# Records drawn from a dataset
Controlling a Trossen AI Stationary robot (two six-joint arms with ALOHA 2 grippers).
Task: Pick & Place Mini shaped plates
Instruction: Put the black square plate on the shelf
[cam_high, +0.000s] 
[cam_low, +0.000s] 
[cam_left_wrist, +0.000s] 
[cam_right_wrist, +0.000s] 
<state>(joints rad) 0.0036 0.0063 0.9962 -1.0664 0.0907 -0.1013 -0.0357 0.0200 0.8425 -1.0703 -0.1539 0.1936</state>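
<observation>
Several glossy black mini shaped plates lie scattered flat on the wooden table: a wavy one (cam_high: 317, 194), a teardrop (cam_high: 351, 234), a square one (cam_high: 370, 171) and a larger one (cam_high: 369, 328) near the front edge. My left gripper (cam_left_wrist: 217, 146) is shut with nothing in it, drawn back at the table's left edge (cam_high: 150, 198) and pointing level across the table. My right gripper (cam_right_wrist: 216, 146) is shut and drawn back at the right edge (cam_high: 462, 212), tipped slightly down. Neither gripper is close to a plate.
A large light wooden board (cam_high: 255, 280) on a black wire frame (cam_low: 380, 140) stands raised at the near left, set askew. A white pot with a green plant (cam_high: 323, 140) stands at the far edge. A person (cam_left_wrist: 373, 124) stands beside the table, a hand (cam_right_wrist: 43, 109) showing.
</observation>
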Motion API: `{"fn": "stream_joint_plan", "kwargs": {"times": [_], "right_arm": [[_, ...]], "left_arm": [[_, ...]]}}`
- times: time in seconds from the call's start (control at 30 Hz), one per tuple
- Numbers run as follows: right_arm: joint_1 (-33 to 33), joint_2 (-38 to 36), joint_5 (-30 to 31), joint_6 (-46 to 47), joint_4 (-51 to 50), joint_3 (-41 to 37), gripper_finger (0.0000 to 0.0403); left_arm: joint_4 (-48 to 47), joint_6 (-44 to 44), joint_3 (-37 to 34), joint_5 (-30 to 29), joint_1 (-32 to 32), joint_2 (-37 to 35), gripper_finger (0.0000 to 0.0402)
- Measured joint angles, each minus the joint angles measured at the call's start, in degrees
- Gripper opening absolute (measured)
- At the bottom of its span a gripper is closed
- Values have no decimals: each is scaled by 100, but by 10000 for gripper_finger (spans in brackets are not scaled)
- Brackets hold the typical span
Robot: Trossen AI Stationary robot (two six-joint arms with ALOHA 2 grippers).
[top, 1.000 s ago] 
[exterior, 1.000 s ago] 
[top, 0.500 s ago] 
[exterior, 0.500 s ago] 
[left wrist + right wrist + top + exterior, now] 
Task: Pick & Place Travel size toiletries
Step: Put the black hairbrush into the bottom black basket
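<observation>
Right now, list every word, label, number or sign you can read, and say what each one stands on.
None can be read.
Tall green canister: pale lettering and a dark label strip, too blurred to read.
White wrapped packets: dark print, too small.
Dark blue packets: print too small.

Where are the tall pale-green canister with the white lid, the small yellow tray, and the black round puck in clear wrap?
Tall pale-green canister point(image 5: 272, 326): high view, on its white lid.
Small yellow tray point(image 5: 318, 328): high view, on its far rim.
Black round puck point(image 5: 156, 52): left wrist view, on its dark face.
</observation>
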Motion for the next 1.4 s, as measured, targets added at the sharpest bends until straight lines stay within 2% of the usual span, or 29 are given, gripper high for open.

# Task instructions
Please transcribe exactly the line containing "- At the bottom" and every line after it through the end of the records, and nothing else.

# Result for this exercise
- At the bottom of its span a gripper is closed
- Values have no decimals: each is scaled by 100, but by 10000 for gripper_finger (spans in brackets are not scaled)
- Brackets hold the typical span
Robot: Trossen AI Stationary robot (two six-joint arms with ALOHA 2 grippers).
[top, 1.000 s ago] 
[exterior, 1.000 s ago] 
[top, 0.500 s ago] 
[exterior, 0.500 s ago] 
[left wrist + right wrist + top + exterior, now] 
Task: Pick & Place Travel size toiletries
Step: Put the black hairbrush into the bottom black basket
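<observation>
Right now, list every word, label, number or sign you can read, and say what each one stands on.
None can be read.
Tall green canister: pale lettering and a dark label strip, too blurred to read.
White wrapped packets: dark print, too small.
Dark blue packets: print too small.

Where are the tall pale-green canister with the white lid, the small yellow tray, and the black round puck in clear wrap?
Tall pale-green canister point(image 5: 272, 326): high view, on its white lid.
Small yellow tray point(image 5: 318, 328): high view, on its far rim.
Black round puck point(image 5: 156, 52): left wrist view, on its dark face.
</observation>
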Motion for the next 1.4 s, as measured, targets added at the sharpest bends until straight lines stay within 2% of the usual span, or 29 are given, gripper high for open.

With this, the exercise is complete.